──────── Extracted records

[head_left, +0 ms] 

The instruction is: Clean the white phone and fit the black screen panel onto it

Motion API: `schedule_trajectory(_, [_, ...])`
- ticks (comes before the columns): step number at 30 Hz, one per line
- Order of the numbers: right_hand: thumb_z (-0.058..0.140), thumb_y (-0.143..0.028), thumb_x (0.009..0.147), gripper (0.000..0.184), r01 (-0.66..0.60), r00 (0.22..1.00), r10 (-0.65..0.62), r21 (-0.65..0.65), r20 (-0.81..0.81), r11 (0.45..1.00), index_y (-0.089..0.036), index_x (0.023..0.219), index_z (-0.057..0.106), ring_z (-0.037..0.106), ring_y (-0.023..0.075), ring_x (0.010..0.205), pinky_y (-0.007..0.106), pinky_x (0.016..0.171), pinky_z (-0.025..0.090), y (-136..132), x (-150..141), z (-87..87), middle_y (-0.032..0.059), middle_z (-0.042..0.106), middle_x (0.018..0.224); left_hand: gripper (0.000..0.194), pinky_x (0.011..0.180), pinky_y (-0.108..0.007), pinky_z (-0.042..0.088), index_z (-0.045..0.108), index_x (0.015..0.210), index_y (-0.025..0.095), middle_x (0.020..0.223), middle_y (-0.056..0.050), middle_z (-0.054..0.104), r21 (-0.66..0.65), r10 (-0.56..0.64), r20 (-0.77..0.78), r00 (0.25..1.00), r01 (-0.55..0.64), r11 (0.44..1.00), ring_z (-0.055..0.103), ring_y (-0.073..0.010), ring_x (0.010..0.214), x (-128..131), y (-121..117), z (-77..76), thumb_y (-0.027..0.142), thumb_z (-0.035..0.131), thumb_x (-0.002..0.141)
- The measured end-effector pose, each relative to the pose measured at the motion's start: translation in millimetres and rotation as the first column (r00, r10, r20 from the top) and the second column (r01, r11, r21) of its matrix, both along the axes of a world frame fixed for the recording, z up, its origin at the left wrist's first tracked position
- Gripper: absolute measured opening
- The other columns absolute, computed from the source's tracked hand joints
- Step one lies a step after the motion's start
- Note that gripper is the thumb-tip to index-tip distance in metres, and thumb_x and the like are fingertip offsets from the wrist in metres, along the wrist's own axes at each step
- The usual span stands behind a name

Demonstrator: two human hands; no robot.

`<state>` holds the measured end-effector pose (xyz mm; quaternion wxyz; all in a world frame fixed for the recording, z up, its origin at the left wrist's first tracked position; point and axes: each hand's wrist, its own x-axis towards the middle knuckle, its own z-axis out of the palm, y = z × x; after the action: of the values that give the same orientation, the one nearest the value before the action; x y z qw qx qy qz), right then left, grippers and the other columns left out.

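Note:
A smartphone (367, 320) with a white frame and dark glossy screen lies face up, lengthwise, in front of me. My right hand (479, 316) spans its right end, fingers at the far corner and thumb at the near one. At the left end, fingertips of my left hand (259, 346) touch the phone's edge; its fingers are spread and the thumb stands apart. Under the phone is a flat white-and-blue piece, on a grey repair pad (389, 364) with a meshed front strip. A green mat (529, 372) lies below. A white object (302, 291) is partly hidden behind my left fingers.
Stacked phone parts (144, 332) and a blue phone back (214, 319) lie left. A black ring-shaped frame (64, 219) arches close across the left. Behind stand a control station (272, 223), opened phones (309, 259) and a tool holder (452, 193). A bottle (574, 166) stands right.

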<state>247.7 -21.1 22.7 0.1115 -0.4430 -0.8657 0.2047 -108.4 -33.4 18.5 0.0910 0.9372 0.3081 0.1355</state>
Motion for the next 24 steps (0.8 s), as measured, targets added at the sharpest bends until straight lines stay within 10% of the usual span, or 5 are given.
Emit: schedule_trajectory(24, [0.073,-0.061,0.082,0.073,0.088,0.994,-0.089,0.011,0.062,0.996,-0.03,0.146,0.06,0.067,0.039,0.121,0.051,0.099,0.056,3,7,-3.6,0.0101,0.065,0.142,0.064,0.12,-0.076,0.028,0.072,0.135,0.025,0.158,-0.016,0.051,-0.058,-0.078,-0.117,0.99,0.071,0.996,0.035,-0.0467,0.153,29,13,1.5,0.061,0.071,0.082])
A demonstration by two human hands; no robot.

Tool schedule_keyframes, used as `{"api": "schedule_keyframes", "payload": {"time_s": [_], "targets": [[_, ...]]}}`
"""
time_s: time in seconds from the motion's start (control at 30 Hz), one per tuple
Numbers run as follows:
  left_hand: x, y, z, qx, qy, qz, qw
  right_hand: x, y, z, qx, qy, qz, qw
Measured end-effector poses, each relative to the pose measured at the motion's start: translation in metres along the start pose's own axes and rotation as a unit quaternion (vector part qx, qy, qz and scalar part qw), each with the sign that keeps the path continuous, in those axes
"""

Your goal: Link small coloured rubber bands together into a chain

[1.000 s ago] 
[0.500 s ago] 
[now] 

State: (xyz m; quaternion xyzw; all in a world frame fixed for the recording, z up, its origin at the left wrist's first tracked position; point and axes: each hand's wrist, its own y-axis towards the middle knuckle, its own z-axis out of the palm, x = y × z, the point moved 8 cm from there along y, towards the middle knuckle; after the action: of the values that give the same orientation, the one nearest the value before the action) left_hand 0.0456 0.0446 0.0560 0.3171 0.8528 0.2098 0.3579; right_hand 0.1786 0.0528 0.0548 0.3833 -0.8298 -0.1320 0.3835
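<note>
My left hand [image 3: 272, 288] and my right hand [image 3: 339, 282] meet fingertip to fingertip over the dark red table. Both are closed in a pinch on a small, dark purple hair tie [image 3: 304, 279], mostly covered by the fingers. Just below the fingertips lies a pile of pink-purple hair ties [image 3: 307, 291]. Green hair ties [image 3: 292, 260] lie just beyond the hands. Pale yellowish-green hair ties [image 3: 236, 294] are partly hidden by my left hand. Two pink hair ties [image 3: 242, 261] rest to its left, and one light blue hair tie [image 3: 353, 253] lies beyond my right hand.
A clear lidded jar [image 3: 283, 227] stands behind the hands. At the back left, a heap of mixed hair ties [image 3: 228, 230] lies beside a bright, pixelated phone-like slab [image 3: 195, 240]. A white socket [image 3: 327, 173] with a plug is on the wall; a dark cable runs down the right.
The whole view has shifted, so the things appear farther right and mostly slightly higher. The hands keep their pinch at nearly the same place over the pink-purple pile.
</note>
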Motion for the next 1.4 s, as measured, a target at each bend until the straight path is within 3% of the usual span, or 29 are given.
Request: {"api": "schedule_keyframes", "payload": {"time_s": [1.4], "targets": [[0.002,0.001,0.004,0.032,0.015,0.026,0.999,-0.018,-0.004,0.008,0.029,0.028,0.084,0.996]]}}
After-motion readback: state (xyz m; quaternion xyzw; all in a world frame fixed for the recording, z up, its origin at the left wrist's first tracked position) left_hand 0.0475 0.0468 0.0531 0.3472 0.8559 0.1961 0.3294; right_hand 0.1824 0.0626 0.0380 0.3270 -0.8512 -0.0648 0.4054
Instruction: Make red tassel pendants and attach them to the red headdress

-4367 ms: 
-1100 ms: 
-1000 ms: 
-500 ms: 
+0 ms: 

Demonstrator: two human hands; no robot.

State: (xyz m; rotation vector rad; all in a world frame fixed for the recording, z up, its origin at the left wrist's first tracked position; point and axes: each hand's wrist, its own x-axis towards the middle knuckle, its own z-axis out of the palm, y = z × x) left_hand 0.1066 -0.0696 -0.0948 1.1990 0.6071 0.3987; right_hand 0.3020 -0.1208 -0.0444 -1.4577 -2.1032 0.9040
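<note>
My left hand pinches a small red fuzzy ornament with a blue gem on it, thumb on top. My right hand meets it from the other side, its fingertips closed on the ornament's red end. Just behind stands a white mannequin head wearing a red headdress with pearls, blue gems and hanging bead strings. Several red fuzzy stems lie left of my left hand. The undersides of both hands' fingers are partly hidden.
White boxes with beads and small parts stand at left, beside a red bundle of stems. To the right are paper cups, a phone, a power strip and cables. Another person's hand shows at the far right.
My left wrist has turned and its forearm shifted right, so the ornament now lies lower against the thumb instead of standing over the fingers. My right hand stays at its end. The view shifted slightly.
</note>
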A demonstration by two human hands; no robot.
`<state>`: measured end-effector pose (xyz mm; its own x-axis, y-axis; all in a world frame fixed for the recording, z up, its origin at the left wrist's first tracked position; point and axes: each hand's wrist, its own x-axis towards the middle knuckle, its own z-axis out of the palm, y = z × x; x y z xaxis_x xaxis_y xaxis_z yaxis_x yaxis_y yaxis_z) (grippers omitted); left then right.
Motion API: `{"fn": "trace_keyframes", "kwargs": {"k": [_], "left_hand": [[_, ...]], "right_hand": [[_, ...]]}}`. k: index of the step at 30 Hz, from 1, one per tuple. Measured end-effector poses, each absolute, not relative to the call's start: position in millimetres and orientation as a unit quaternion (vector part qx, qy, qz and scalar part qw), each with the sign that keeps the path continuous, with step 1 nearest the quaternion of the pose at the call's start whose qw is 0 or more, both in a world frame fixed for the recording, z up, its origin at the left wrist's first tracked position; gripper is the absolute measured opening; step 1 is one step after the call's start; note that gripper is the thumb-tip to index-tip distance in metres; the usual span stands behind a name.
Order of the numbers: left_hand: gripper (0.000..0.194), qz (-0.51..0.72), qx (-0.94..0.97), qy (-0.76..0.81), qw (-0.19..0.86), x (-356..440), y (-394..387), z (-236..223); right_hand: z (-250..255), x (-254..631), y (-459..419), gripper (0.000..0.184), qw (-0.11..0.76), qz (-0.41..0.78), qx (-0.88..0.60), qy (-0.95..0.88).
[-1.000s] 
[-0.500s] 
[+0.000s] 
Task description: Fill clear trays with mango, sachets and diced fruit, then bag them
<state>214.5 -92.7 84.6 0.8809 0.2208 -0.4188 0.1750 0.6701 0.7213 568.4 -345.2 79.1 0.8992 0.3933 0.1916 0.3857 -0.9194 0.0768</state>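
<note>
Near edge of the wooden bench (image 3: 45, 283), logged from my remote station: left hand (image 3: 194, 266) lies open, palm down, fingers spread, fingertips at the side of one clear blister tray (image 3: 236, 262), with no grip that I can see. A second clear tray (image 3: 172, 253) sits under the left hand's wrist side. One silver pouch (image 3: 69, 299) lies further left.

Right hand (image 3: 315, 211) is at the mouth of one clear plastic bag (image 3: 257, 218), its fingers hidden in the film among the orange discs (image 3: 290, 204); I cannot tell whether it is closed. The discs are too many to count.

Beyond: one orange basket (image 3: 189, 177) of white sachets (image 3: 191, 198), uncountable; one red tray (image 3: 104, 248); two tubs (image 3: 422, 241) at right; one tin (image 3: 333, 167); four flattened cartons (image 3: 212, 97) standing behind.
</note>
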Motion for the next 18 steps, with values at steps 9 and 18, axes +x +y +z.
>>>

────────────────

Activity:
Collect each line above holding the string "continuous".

Answer box:
Measured end-effector poses, each relative to the pose measured at the motion's start: translation in metres along the start pose's own axes and rotation as a unit quaternion (vector part qx, qy, qz and scalar part qw), each with the sign that keeps the path continuous, in those axes
Motion API: `{"fn": "trace_keyframes", "kwargs": {"k": [_], "left_hand": [[_, ...]], "right_hand": [[_, ...]]}}`. k: index of the step at 30 Hz, from 1, one per tuple. Measured end-effector poses, each absolute, not relative to the call's start: position in millimetres and orientation as a unit quaternion (vector part qx, qy, qz and scalar part qw), each with the sign that keeps the path continuous, with step 1 nearest the quaternion of the pose at the call's start whose qw is 0 or more, both in a world frame fixed for the recording, z up, its origin at the left wrist's first tracked position; gripper is the absolute measured opening; step 1 is one step after the call's start; note that gripper is the thumb-tip to index-tip distance in metres; the usual span stands behind a name.

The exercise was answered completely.